Per gli amanti dei Pink Floyd ma, più in generale, per tutti gli appassionati di musica, il 5 agosto è una data importante: risale a quel giorno di 50 anni fa, infatti, il lancio di "The Piper At The Gates of Dawn", primo capitolo discografico di un gruppo divenuto leggenda.

Unico album con Syd Barrett

"The Piper At The Gates of Dawn" (letteralmente: "Il pifferaio alle soglie dell'alba", che è il titolo del settimo capitolo del libro di Kenneth Grahame "Il vento tra i salici") è anche l'unico album dei Pink Floyd registrato con la completa collaborazione di Syd Barrett, che poco dopo si sarebbe ritirato a vivere in isolamento dedicandosi a giardinaggio e pittura e disinteressandosi della popolarità fino alla sua morte, avvenuta il 7 luglio 2007.

La nascita dei Pink Floyd

Barrett, Roger Waters, Nick Mason e Richard Wright si erano conosciuti all'epoca dell'università e nel 1965 avevano fondato la band britannica che sarebbe diventata il punto di riferimento dell'allora nascente scena rock psichedelica.

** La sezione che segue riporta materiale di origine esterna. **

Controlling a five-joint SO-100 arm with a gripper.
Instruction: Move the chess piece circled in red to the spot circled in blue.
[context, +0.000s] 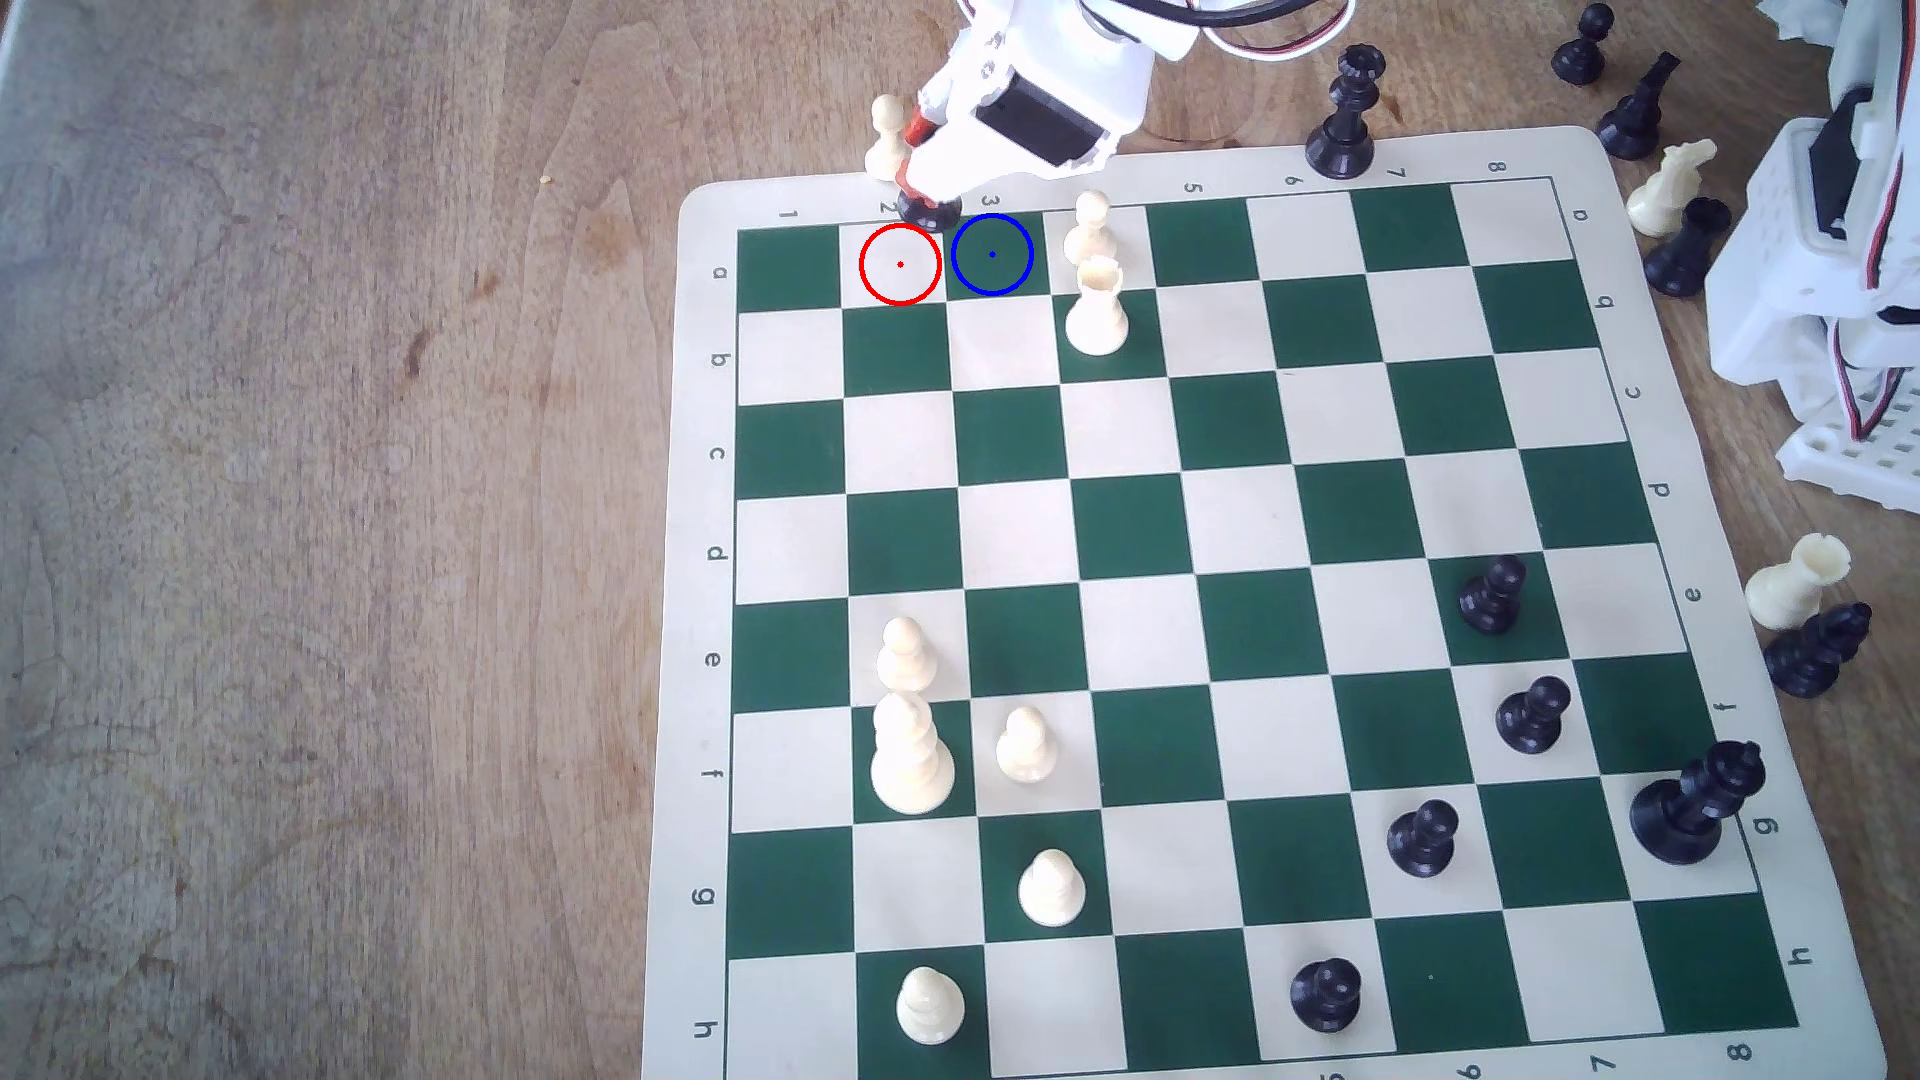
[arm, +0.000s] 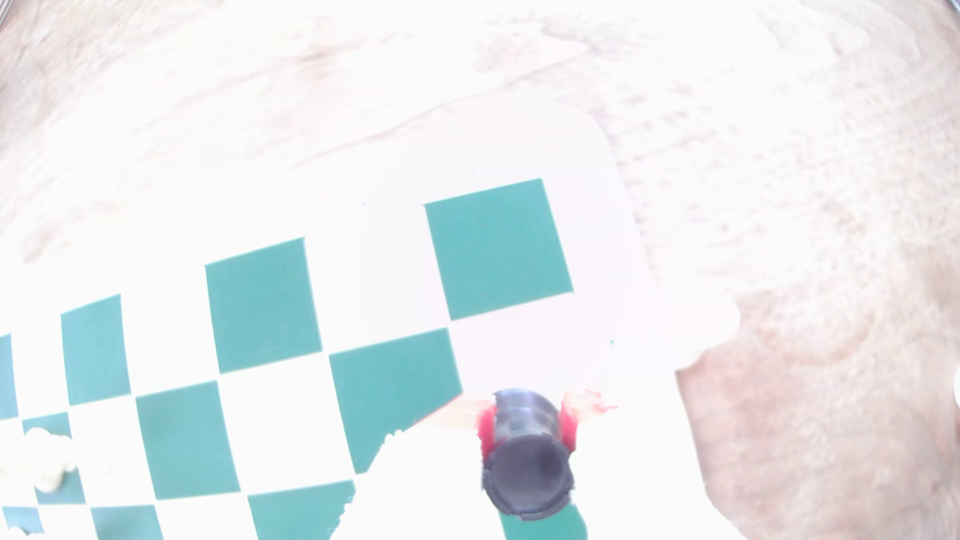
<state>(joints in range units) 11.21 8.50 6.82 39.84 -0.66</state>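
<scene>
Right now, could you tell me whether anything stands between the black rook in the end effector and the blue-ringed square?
Nothing visible does. The black plastic rook sits in the end effector beside the blue-ringed dark green square, which is bare; the nearest cream pawn stands beyond it.

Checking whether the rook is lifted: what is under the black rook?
The tool grips the black rook. Around its base lies the chessboard; directly underneath is covered, so contact cannot be judged.
</scene>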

A dare il nome al gruppo era stato lo stesso Syd, unendo i nomi di due bluesman da lui amati: Pink Anderson e Floyd Council.

L'album registrato ad Abbey Road

"The Piper At The Gates of Dawn" – prodotto da Norman Smith, uno degli ingegneri del suono dei Beatles – fu registrato negli storici studi di Abbey Road. Nello studio accanto, in quello stesso periodo, proprio i Fab Four stavano registrando "Sgt. Pepper", album che ha recentemente "compiuto" 50 anni. Per la registrazione del primo disco dei Pink Floyd furono utilizzate tecniche sperimentali, come l'utilizzo di doppie tracce e il supporto di eco e riverberi, e otto degli undici brani vennero scritti da Barrett. Che nel 1968 però – come detto – lasciò la band e fu sostituito da David Gilmour: nel secondo album del gruppo, "A Saucerful of Secrets", Syd comporrà un solo brano mentre suonerà la chitarra in quattro e canterà da solista in uno soltanto. A lui, successivamente, la band dedicherà la straziante "Wish You Were Here".

Tante ricorrenze e una mostra

Per i Pink Floyd nel 2017, anno in cui si parla di una loro possibile reunion al festival di Glastonbury, ci sono altre due ricorrenze importanti: oltre al mezzo secolo di "The Piper At The Gates of Dawn", compie 40 anni "Animals" (1977) e 30 "A Momentary lapse of Reason" (1987). Al gruppo è dedicata una mostra a Londra, "The Pink Floyd Exhibition: Their Mortal Remains", che entro fine anno dovrebbe sbarcare a Milano, alla Fabbrica del Vapore.